What the task asks — Leave the images aside and copy out the whole listing, exact to the word.

┌─ Collected material

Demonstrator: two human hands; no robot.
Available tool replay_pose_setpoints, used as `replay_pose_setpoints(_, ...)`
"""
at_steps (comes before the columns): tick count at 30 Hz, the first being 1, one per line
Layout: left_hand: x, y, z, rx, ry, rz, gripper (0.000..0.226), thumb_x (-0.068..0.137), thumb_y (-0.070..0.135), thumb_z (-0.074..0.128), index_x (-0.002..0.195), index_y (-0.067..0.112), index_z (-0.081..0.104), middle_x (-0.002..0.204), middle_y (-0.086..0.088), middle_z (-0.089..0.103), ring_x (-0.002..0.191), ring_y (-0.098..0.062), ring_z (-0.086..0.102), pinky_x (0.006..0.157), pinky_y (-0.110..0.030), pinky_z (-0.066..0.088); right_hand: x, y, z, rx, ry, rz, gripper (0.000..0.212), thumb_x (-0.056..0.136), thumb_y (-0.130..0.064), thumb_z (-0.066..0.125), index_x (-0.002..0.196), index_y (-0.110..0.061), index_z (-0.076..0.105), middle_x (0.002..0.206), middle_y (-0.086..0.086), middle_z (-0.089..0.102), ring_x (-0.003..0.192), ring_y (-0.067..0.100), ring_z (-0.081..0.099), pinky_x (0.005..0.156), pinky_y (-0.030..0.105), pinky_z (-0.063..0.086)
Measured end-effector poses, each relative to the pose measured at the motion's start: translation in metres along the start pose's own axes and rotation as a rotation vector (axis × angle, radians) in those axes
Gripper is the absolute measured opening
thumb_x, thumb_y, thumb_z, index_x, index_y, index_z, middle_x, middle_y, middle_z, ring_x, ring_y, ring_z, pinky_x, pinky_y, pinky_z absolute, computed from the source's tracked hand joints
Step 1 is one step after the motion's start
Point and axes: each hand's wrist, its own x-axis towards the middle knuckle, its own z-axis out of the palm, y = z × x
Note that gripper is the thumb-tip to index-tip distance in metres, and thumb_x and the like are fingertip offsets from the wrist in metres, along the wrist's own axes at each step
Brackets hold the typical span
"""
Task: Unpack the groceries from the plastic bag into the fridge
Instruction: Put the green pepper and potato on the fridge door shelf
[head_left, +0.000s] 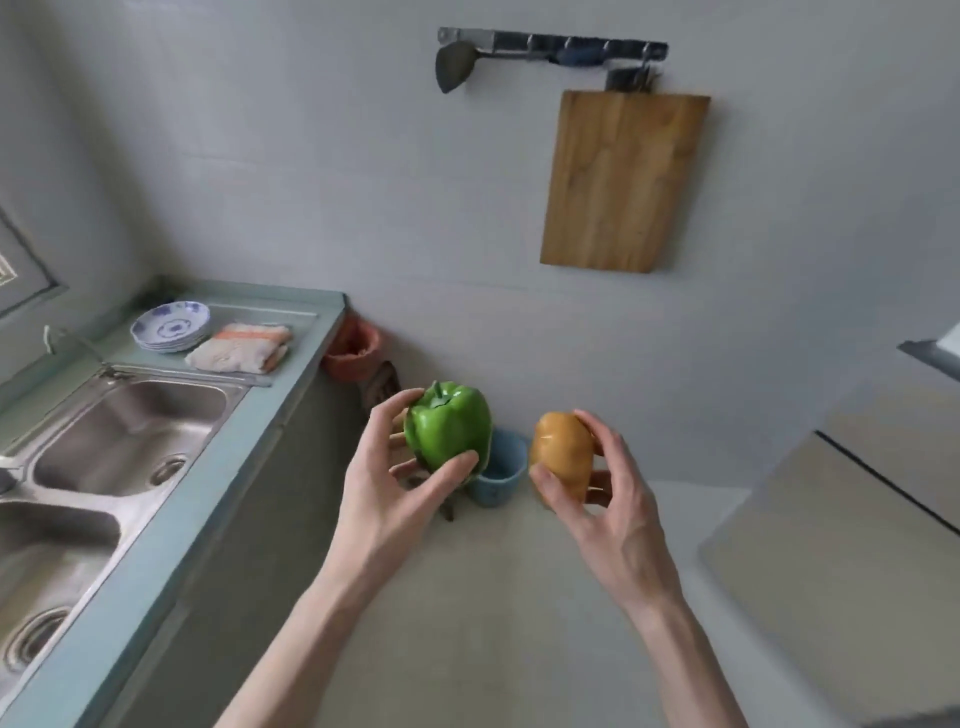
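Pepper (451, 426), green, glossy and likely light and slippery, sits clamped in my left hand (395, 483) around its broad sides, while my right hand (597, 499) grips the firmer, heavier-looking potato (563, 454), both aloft beside the sink (124, 436).

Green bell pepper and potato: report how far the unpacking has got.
Done: the glossy green bell pepper and the yellow-brown potato are both out of the bag. In hand: the left hand grips the pepper and the right hand grips the potato, both held in the air. Left: putting them away; neither plastic bag nor open fridge shows in this view.
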Motion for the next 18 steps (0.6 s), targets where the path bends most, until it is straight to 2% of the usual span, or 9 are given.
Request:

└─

Exercise response —
Demonstrator: two human hands; no robot.
Available tool replay_pose_setpoints, used as `replay_pose_setpoints(_, ...)`
"""
at_steps (comes before the columns): tick count at 30 Hz, the first being 1, one per line
Layout: left_hand: x, y, z, rx, ry, rz, gripper (0.000..0.226), thumb_x (-0.068..0.137), thumb_y (-0.070..0.135), thumb_z (-0.074..0.128), index_x (-0.002..0.195), index_y (-0.067..0.112), index_z (-0.081..0.104), middle_x (-0.002..0.204), middle_y (-0.086..0.088), middle_z (-0.089..0.103), ring_x (-0.002..0.191), ring_y (-0.098..0.062), ring_z (-0.086..0.102), pinky_x (0.006..0.157), pinky_y (-0.110..0.030), pinky_z (-0.066..0.088); right_hand: x, y, z, rx, ry, rz, gripper (0.000..0.212), thumb_x (-0.056..0.136), thumb_y (-0.130..0.064), thumb_z (-0.066..0.125), index_x (-0.002..0.196), index_y (-0.110..0.061), index_z (-0.076..0.105), middle_x (0.002..0.206), middle_y (-0.086..0.086), middle_z (-0.089..0.102), ring_x (-0.003..0.192), ring_y (-0.067..0.100), ring_z (-0.081..0.099), pinky_x (0.005..0.156), pinky_y (-0.030..0.105), pinky_z (-0.063..0.086)
Measured end-effector poses, each relative to the pose measured at the motion's start: translation in metres along the start pose's own axes and rotation as a rotation vector (axis × angle, radians) in those axes
Gripper is the absolute measured opening
thumb_x, thumb_y, thumb_z, index_x, index_y, index_z, middle_x, middle_y, middle_z, ring_x, ring_y, ring_z, pinky_x, pinky_y, pinky_z absolute, computed from the source's tracked hand joints
Step 1 is one step after the motion's start
Point and axes: each hand's wrist, its own x-axis towards the middle knuckle, its own z-axis out of the palm, y = z × x
Note that gripper is the thumb-tip to index-tip distance in metres, and thumb_x and the like are fingertip offsets from the wrist in metres, along the wrist's own axes at each step
Brackets hold the typical span
"""
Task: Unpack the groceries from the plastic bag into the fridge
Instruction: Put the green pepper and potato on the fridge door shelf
[head_left, +0.000s] 
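Pepper (451, 426), green, glossy and likely light and slippery, sits clamped in my left hand (395, 483) around its broad sides, while my right hand (597, 499) grips the firmer, heavier-looking potato (563, 454), both aloft beside the sink (124, 436).

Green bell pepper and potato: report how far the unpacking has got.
Done: the glossy green bell pepper and the yellow-brown potato are both out of the bag. In hand: the left hand grips the pepper and the right hand grips the potato, both held in the air. Left: putting them away; neither plastic bag nor open fridge shows in this view.
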Motion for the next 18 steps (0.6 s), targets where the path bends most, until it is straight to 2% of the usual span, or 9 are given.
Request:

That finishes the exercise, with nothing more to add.